# My new babies



## crocee (Jul 25, 2008)

I decided I wanted a Nigerian buck to breed with my Nigerian doe. Found a breeder close by with beautiful goats and I kinda know her, well I know her sister. Anyway she had a few 10 week olds for sale and I just fell in love with 2 of them. They are brothers and super close so I couldn't take just 1. I will get some pictures as soon as I can, hopefully today. I got a great price and a great (I think) pedigree. 

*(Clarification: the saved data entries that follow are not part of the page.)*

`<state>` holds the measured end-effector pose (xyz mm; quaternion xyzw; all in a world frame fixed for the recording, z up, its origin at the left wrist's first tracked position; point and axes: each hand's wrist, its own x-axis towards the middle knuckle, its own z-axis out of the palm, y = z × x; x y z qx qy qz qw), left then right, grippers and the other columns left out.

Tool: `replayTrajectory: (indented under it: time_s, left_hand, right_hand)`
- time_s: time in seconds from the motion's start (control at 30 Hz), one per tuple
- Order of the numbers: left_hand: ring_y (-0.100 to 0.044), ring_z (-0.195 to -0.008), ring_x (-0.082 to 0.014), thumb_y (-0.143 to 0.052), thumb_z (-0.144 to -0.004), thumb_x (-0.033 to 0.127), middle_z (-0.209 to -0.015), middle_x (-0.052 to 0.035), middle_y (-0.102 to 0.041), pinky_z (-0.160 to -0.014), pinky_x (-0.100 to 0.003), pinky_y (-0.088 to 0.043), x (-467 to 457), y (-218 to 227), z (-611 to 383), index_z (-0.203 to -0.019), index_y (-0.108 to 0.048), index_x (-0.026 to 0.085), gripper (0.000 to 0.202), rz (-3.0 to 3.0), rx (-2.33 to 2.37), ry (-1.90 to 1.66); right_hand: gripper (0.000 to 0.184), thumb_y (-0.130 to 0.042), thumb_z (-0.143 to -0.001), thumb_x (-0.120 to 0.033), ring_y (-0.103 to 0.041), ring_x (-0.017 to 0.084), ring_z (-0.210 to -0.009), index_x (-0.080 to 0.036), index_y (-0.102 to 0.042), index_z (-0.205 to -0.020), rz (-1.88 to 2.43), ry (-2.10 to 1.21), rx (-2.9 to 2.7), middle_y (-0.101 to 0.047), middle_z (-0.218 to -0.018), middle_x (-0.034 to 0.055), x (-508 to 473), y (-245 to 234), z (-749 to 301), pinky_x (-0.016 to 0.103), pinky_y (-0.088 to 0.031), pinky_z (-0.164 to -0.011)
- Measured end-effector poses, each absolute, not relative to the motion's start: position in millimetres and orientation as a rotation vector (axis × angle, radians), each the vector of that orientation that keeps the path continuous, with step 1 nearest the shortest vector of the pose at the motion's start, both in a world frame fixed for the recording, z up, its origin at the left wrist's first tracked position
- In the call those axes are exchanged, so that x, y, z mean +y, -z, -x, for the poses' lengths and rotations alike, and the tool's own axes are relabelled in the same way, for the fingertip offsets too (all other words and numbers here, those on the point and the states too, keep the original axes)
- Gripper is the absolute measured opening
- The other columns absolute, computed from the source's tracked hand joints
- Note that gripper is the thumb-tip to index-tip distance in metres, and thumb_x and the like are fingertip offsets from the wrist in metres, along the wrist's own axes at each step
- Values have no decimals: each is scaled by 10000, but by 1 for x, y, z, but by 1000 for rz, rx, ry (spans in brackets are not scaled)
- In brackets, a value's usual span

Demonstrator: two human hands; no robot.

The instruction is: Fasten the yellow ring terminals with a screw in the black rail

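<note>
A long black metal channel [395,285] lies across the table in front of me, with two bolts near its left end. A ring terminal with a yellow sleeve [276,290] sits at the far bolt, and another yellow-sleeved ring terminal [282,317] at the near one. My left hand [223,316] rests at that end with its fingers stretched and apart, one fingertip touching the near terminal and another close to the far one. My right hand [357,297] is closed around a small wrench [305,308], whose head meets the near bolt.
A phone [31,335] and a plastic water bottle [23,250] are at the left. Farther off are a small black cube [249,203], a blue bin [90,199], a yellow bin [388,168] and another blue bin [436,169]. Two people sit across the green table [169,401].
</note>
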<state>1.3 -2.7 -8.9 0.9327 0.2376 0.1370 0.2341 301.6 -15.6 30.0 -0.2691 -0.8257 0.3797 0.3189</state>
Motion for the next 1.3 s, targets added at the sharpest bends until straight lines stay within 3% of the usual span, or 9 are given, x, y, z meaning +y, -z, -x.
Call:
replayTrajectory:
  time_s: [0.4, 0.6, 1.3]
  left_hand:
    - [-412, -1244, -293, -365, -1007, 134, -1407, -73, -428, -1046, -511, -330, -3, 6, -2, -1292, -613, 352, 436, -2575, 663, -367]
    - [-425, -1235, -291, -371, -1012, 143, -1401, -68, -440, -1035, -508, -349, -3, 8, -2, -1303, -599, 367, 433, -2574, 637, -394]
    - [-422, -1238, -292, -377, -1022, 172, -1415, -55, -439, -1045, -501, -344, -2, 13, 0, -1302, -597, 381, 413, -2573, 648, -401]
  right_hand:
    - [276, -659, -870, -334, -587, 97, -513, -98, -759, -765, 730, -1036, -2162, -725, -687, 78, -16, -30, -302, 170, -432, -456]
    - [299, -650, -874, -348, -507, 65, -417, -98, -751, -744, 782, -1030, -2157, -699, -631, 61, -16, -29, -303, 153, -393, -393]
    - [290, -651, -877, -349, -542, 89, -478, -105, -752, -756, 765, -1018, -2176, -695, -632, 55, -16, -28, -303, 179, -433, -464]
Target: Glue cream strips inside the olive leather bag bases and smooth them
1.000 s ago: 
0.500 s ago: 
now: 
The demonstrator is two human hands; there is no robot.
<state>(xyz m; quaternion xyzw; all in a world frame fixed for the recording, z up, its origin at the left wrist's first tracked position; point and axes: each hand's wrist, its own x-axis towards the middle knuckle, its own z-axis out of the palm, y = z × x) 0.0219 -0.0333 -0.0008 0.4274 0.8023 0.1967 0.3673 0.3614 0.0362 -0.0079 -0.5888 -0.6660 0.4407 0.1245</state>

Fairy Tails Farm Scooby-Dew and Scrappy-Dew

Sire- Steele Ballew Jumping Jack VG
Dam- Goathead Hill Serenity


----------



## myfainters (Oct 30, 2009)

Pictures PLEASE?????????


----------



## redneck_acres (Oct 18, 2007)

Now I have the Scooby Doo song in my head.....LoL........Yeah we want to see some pictures. If I can find the camera i'm going to go take some pictures in a moment.


----------



## crocee (Jul 25, 2008)

OK Thses are NOT set up pics as they would not cooperate at all. Hubby is holding them as they are attempting to escape. Later when I get them a little more used to us I will set them up so you can see just how good they look. Both boys have blue eyes.

FTF Scooby-Dew




























FTF Scrappy-Dew


----------



## AlaskaBoers (May 7, 2008)

cuties! they look tired, but I'm sure they'll settle down


----------



## crocee (Jul 25, 2008)

Actually they are a little upset. Scrappy started coughing so off to the vet we went. Both have a slight rattle so they got a couple shots. Vet said slight case of shipping fever even though the trip was only 20 miles. It was windy and cool so we put a tarp over the crate to protect them. Our vet checked them over real well and said they were in great health other than the little cough.


----------



## greatcashmeres (Jul 13, 2008)

Congrats! :stars: Enjoy and have fun as they get settled in.


----------



## silvergramma (Nov 9, 2009)

gorgeous boys,, cant wait to see what kinda babies they help make


----------



## jberter (Jan 21, 2010)

What a couple of cute little guys there,,  congrats on the buy and wish you luck with them in your breeding program to. :hug:


----------



## toth boer goats (Jul 20, 2008)

very cute.... :thumb: :greengrin:


----------



## liz (Oct 5, 2007)

Congrats!! Very handsome boys!


----------



## ksalvagno (Oct 6, 2009)

Congratulations! :stars: 

Very cute little guys!


----------



## MiGoat (Apr 21, 2010)

Oh nice!! Congrats on the beautiful boys. Are they both staying bucks?


----------



## crocee (Jul 25, 2008)

MiGoat said:


> Oh nice!! Congrats on the beautiful boys. Are they both staying bucks?


Yes they will stay intact. Their lines are too good in my thinking to remove the baby makin' parts.

Their Grandsire's are Munchranch Cactus Jack on the sire side and Pecan Hollow TM Spencer on the Dams side

Granddams are MCH Goodwood Gretta VG on the sires side and Pecan Hollow Poo Bear on the Dams side.

I have see pictures of all these goats are they are impressive to me so bucks they will stay.


----------